Exercise:
Write out the full listing exactly as given, minus the images.
--- Given information Enclosed Below ---
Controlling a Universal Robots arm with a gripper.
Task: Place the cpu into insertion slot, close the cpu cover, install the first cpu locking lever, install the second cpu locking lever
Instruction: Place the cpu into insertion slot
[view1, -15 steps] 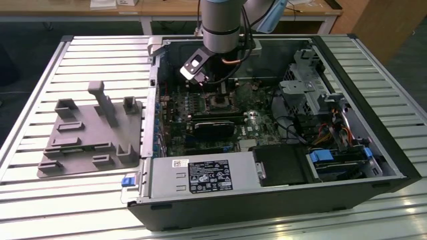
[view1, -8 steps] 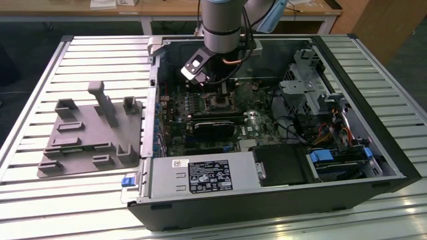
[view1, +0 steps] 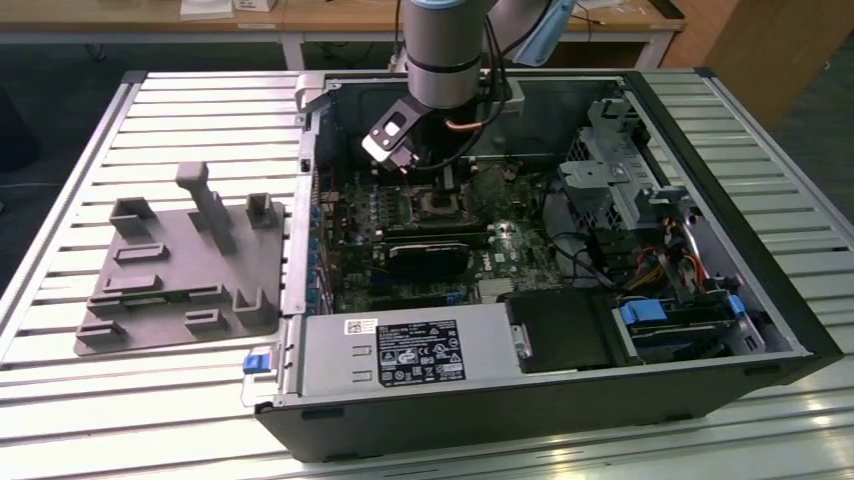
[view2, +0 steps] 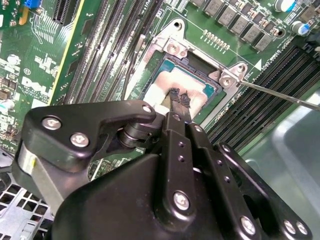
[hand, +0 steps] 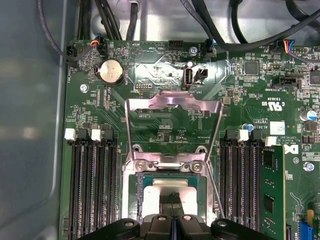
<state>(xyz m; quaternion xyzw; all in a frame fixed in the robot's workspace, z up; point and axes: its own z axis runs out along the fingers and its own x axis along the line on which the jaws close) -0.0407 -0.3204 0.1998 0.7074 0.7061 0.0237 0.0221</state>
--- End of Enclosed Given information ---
Expected answer:
Controlling a Universal Robots arm with a gripper.
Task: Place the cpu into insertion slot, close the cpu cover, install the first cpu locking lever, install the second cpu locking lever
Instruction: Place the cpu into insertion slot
[view1, -15 steps] 
[view1, -8 steps] 
[view1, +0 steps] 
[view2, +0 steps] 
[hand, +0 steps] 
<state>(xyz m; quaternion xyzw; all in a frame fixed in the robot's workspace, z up; point and axes: its own z axis runs out along the fingers and its own x axis along the line on which the jaws close) -0.0407 -0.3204 0.1998 0.7074 0.7061 0.0237 0.0221</state>

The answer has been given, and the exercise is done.